<<<<
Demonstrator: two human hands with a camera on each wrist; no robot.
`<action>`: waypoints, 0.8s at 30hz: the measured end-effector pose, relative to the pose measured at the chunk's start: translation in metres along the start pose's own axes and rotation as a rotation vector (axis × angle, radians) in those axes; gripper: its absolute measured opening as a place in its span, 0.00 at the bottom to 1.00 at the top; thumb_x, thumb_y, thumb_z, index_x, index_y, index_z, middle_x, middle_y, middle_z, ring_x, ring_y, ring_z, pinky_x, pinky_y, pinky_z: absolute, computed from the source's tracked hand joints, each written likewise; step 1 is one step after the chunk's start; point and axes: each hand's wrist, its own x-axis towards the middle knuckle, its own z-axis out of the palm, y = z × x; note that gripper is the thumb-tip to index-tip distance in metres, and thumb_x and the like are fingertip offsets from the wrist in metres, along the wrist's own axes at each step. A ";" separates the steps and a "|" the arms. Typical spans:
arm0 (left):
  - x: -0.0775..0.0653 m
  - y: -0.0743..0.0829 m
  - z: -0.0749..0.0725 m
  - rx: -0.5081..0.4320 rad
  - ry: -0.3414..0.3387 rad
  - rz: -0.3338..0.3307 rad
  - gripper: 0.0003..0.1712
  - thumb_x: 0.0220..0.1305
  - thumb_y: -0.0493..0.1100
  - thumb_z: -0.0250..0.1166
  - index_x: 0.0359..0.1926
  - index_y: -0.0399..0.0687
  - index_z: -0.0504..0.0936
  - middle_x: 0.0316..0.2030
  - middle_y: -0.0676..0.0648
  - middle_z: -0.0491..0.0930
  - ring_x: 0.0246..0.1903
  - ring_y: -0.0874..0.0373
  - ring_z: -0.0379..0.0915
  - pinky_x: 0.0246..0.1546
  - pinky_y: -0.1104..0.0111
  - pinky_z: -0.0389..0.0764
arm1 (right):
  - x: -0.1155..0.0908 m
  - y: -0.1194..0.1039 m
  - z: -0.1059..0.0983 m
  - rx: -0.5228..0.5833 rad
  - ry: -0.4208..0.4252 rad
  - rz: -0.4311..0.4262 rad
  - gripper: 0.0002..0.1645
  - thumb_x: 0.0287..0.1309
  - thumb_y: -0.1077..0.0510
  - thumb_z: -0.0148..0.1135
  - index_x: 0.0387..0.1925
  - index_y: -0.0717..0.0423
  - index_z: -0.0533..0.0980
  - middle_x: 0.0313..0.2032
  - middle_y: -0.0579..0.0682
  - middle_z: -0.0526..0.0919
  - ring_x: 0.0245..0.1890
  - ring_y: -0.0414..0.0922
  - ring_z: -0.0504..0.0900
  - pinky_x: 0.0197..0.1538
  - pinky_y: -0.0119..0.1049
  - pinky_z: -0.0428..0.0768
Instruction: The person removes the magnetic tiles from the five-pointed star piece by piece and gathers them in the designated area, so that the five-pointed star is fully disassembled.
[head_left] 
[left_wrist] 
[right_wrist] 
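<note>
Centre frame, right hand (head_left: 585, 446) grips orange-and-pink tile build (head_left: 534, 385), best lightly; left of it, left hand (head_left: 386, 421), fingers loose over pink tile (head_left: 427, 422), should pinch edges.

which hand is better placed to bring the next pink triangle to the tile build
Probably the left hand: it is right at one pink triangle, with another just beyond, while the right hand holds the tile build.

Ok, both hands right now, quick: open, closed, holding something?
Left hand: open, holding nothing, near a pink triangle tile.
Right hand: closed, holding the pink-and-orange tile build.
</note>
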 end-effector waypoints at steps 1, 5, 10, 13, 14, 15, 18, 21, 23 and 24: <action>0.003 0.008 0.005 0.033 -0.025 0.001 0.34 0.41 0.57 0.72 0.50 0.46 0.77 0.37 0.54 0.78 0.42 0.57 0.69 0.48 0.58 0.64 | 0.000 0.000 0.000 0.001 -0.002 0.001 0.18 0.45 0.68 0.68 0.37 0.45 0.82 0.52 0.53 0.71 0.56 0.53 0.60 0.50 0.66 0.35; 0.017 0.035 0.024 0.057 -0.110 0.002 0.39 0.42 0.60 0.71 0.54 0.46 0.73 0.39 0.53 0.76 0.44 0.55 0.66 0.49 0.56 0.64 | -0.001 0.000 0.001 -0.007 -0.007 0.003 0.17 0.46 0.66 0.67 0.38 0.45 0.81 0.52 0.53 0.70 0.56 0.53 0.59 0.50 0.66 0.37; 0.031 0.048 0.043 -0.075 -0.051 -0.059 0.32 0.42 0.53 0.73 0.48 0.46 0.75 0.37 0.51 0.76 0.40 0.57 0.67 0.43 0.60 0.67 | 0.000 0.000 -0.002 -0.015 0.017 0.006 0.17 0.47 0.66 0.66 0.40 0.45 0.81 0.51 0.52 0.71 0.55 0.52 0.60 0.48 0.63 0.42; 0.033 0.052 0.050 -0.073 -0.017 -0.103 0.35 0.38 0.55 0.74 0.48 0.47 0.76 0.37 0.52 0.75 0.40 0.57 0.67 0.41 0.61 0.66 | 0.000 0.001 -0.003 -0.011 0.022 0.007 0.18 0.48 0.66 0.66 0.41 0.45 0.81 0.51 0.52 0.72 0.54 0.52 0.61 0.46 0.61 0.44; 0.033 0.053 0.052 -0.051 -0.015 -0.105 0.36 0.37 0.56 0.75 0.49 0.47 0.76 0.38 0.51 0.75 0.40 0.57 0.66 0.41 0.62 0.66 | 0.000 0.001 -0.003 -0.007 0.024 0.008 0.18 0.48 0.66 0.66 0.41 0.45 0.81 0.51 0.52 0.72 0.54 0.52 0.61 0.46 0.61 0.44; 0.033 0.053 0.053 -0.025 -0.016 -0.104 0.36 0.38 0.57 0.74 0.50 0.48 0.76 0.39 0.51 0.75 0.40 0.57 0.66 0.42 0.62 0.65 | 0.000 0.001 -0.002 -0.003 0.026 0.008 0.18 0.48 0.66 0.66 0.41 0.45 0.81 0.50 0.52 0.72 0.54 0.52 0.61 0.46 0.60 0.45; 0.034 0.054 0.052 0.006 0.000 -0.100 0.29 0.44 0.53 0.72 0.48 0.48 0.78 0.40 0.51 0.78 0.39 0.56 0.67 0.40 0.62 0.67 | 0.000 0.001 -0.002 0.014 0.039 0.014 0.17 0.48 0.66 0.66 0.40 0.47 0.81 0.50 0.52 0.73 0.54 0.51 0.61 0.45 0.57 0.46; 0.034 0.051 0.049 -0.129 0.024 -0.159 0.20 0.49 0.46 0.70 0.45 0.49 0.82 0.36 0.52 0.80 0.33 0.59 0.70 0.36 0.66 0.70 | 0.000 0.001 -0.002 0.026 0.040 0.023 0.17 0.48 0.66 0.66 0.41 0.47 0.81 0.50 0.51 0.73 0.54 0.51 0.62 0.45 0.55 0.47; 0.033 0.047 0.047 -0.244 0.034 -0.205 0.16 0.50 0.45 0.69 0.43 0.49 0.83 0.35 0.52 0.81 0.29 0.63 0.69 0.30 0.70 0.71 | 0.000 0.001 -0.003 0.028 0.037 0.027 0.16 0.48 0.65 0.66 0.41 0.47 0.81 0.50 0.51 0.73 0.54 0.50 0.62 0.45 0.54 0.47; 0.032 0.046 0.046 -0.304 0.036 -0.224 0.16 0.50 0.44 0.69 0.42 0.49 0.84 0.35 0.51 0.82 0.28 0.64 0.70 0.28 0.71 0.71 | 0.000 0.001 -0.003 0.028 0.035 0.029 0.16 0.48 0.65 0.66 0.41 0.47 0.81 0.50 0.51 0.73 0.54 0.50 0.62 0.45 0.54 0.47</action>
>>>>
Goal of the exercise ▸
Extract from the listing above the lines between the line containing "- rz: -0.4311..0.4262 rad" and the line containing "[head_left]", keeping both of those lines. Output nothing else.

Exercise solution ▸
  - rz: -0.4311..0.4262 rad
  - gripper: 0.0002..0.1645
  - thumb_x: 0.0287..0.1309
  - thumb_y: -0.1077..0.0510
  - thumb_z: -0.0148..0.1135
  - index_x: 0.0387..0.1925
  - index_y: -0.0717..0.0423
  - index_z: -0.0533..0.0980
  - middle_x: 0.0313..0.2032
  - middle_y: -0.0579..0.0682
  - middle_z: -0.0526..0.0919
  - ring_x: 0.0245..0.1890
  - ring_y: -0.0414..0.0922
  - ring_z: -0.0504..0.0900
  - pinky_x: 0.0197..0.1538
  - pinky_y: -0.0119..0.1049
  - pinky_z: -0.0428..0.0768
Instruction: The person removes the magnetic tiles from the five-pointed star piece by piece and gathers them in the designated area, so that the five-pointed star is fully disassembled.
[head_left] 

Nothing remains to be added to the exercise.